Message ID | 1558721577-13958-1-git-send-email-andrii.anisov@gmail.com (mailing list archive) |
---|---|
State | Superseded |
Headers | show |
Series | [RFC,2,DO,NOT,APPLY] introduce VCPUOP_register_runstate_phys_memory_area hypercall | expand |
From: Andrii Anisov <andrii_anisov@epam.com>
Following discussion [1] it is introduced and implemented a runstate
registration interface which uses guest's phys address instead of a virtual one.
The new hypercall employes the same data structures as a predecessor, but
expects the vcpu_runstate_info structure to not cross a page boundary.

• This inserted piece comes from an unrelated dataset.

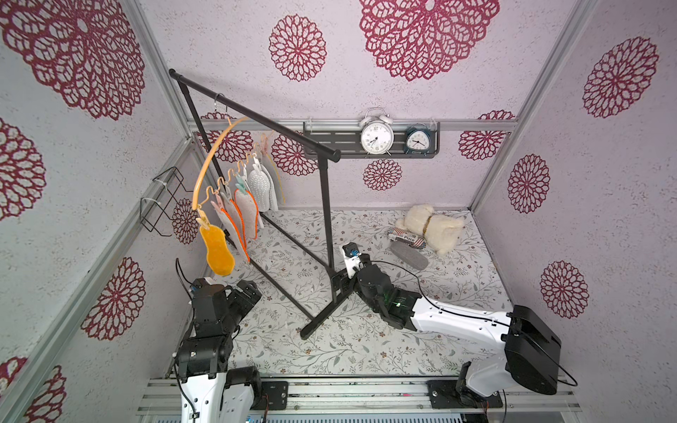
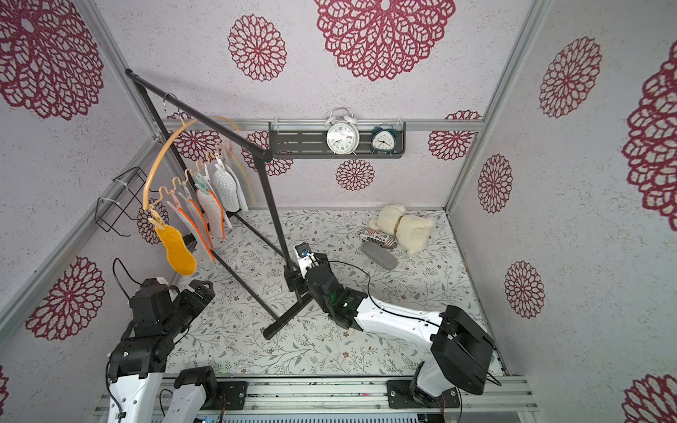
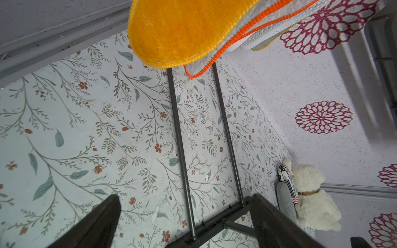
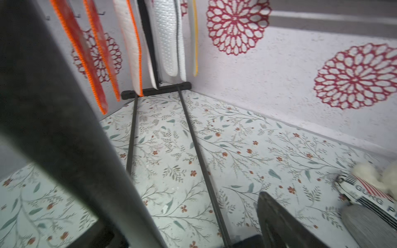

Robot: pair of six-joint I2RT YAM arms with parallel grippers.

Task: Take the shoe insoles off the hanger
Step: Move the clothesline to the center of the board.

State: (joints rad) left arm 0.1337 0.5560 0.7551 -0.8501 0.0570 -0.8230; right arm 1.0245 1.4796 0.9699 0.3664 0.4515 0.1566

The interface is implemented in a way vcpu_runstate_info structure is mapped to
the hypervisor on the hypercall processing and is directly accessed during its
updates. This runstate area mapping follows vcpu_info structure registration.
Permanent mapping of runstate area would consume vmap area on arm32 what is
limited to 1G. Though it might be OK because it would be possible to increase
the ARM32 virtual address area by reworking the address space.
The series is tested for ARM64. Build tested for x86. I'd appreciate if someone
could check it with x86.
The Linux kernel patch is here [2]. Though it is for 4.14. It is not still
convinced the absolute correctness of that patch, yet this should be better
aligned with linux community.
Changes in:
v3: This version again implements runstate mapping on init approach.
Patches are squashed and refactored in order to not allow virt and phys
interfaces function simultaneously but replace one another on init.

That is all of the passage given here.